On Sat Jul 27 14:21:34 UTC 2019, Paul Eggert <eggert at cs.ucla.edu> wrote:

>Thanks, I installed that into the development version on GitHub.
>
>I see that the updated file has a space at the end of the '#@ 3802291200' line 
>that encodes the expiration (2020-06-28 00:00:00 UTC). I assume this was 
>inadvertent. It doesn't break tzcode (which ignores that line), but the format 
>of the line is not documented anywhere that I can see.
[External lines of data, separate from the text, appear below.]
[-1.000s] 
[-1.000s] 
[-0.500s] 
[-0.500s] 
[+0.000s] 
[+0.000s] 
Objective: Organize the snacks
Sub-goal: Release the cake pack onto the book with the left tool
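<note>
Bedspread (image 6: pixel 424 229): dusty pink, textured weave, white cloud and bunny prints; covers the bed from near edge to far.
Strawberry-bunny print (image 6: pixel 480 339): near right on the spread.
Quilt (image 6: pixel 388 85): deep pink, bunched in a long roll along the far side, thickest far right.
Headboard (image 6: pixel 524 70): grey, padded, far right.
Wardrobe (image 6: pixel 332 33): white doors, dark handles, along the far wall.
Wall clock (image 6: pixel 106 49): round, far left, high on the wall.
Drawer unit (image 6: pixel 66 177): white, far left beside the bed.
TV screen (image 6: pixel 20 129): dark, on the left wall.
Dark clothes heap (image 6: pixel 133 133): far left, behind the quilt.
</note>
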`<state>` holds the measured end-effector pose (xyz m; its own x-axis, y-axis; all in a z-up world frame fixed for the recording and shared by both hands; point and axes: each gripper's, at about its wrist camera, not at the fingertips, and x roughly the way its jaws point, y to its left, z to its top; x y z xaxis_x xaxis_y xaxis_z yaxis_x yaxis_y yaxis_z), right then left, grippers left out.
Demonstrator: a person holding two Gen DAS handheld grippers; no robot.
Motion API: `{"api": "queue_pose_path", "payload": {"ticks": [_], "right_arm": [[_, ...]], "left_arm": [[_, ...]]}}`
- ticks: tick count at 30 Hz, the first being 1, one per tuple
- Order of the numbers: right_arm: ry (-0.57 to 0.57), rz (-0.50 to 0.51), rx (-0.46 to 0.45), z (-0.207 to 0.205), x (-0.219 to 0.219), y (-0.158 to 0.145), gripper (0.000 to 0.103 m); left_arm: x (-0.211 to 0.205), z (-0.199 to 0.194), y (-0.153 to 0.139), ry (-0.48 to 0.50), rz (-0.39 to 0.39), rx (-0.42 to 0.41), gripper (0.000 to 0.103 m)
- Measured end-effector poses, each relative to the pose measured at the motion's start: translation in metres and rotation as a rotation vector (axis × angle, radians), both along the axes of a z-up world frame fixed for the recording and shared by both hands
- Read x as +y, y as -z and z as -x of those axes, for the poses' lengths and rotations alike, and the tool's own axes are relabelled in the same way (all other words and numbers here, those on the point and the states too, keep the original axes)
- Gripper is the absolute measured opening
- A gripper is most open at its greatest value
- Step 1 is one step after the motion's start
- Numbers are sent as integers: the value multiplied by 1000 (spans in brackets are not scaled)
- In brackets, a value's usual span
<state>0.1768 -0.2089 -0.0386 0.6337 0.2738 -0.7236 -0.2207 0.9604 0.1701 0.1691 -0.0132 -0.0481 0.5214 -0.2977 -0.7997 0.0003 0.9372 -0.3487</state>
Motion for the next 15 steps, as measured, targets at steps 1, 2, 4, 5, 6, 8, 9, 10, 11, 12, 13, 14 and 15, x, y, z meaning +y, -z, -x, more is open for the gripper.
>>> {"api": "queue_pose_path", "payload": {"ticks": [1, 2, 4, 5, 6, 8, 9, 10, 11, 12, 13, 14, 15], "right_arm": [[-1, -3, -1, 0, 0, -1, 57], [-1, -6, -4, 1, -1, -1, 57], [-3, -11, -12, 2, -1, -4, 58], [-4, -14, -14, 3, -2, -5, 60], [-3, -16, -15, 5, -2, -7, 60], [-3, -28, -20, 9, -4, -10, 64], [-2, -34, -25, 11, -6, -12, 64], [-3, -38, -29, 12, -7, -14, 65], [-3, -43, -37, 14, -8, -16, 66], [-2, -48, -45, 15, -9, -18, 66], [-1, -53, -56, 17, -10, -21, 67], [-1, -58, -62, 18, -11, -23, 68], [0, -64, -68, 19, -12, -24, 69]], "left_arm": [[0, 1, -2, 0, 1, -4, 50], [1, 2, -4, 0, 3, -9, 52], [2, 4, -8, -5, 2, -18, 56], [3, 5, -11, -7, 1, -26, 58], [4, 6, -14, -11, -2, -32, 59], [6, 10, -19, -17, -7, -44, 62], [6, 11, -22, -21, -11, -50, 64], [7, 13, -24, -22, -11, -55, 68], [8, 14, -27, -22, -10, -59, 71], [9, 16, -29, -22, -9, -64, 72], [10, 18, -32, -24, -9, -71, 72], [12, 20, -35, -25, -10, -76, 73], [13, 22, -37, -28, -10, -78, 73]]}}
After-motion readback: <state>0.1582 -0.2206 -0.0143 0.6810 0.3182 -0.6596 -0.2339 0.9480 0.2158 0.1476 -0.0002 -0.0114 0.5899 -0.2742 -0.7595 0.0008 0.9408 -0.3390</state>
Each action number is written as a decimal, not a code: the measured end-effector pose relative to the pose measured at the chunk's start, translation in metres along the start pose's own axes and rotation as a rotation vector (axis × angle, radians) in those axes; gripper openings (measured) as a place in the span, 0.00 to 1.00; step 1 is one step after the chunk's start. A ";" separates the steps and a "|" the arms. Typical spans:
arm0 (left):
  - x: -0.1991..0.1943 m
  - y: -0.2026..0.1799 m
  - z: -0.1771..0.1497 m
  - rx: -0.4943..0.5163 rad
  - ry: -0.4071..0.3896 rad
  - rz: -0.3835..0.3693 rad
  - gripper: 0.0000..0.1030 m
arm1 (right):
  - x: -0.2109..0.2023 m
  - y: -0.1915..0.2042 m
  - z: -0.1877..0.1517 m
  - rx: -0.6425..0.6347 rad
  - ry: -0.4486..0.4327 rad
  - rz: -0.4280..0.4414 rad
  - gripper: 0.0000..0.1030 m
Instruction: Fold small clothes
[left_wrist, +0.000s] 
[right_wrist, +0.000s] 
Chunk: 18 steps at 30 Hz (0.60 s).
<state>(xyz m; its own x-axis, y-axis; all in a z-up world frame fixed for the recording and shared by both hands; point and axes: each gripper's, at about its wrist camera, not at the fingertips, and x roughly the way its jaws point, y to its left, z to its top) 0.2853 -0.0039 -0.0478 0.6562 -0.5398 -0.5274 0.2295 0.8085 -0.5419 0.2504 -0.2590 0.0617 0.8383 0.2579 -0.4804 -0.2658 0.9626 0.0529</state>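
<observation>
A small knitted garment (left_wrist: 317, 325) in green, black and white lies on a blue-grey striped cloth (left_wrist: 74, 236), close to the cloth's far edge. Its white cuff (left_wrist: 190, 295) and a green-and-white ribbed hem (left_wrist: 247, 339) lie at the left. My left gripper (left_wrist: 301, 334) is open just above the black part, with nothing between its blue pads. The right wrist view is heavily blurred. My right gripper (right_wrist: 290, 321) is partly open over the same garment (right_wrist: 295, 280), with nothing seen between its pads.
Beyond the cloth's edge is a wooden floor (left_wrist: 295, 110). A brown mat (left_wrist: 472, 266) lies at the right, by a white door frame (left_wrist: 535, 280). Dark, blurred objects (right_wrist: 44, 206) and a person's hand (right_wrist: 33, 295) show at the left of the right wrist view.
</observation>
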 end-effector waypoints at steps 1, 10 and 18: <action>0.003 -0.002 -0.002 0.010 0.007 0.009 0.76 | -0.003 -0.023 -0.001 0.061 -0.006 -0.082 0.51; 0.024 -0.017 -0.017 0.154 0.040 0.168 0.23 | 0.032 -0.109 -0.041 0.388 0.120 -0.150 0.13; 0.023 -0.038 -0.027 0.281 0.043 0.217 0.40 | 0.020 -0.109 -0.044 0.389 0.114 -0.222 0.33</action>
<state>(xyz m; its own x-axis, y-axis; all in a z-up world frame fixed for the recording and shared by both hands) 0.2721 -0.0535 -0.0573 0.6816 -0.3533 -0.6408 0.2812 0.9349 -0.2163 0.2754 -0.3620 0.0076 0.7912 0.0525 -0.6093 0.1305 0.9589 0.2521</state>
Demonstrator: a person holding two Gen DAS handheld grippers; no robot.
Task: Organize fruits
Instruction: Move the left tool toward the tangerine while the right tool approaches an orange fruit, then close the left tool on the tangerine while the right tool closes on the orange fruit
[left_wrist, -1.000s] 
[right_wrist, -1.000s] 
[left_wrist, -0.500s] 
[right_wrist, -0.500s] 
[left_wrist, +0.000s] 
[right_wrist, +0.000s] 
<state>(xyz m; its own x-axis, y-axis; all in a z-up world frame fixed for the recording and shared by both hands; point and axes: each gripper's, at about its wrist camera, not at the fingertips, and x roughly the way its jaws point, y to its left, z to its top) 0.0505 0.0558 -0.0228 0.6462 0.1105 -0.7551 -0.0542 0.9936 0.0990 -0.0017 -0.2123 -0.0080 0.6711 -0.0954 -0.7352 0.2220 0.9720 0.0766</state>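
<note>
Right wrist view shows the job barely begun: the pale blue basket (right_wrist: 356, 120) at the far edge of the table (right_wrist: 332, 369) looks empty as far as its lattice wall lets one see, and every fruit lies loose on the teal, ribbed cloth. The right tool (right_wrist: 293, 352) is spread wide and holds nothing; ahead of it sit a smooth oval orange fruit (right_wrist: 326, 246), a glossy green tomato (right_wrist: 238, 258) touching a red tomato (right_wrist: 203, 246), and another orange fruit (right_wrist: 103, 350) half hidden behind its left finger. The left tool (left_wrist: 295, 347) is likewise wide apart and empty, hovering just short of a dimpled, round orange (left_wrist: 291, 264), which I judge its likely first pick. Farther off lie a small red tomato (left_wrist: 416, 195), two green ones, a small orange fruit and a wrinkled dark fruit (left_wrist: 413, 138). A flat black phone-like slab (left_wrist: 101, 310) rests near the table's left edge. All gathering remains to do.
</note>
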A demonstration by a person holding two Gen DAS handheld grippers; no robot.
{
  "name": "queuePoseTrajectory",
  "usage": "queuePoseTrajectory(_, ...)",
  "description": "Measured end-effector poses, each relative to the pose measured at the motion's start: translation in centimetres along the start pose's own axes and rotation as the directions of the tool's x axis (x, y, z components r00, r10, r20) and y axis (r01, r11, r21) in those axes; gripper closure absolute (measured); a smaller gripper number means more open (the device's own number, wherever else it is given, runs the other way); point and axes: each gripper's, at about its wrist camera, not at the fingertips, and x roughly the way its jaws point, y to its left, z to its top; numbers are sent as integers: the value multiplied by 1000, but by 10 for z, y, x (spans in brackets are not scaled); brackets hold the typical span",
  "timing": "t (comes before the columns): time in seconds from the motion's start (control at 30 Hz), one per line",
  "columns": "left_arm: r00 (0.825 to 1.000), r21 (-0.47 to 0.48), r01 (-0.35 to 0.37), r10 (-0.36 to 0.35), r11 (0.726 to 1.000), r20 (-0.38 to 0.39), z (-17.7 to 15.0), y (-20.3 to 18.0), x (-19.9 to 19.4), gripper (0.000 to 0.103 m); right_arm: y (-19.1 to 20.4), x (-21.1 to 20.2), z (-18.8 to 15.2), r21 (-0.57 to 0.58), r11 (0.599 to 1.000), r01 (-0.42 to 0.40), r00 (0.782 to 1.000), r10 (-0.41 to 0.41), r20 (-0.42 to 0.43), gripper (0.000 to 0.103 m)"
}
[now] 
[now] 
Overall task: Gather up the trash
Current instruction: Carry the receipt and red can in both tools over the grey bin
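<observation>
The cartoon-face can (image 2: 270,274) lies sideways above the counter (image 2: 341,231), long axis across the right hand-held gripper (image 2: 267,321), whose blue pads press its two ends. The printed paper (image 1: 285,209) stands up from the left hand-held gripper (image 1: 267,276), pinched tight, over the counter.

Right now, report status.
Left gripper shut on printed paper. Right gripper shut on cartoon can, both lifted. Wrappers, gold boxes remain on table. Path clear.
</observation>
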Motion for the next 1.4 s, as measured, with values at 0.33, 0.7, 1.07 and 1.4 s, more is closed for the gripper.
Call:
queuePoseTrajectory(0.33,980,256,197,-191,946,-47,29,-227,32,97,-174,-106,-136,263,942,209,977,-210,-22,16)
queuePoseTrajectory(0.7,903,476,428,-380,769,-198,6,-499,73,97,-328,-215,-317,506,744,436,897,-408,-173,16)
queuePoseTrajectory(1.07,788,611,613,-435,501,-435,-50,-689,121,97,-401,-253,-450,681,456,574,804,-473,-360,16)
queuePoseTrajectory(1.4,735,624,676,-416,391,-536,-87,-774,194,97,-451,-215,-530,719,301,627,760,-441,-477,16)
I dropped Judah Levine a 
>line about this.
>

Back in the dark ages, when I first started writing C code, it was said that
the ultimate documentations was the code.  In the NTP daemon, there is
a subroutine leapsec_load() in which is the following:

while (get_line(func, farg, linebuf, sizeof(linebuf))) {
        cp = linebuf;
        if (*cp == '#') {
            cp++;
            if (*cp == '@') {
                cp = skipws(cp+1);
                pt->head.expire = strtouv64(cp, &ep, 10);
               ...

strtouv64() is an NTP native subroutine (found in libntp/vint64ops.c)
which reads numeric data in a specified base (in this case 10).  It skips
"whitespace" (so the call to skipws() is superfluous), and then converts 
the digits, one at a time, to numeric in that base.  It quits conversion 
when whatever it's pointing at isn't a digit in the selected base and 
returns the number and "ep", a pointer to where it stopped parsing. 
This allows for comments and/or additional data.  So, a space instead
of a line terminator or say, a comment such as "\t# 28 Jun 2020", after 
the expiration NTP timestamp is an acceptable field termination.

Anyone who cares to can reference the "standard" implementation of
the NTP code found at: <http://www.ntp.org/downloads.html>

 The Network Time Protocol (NTP) is used to synchronize the time of a 
computer client or server to another server...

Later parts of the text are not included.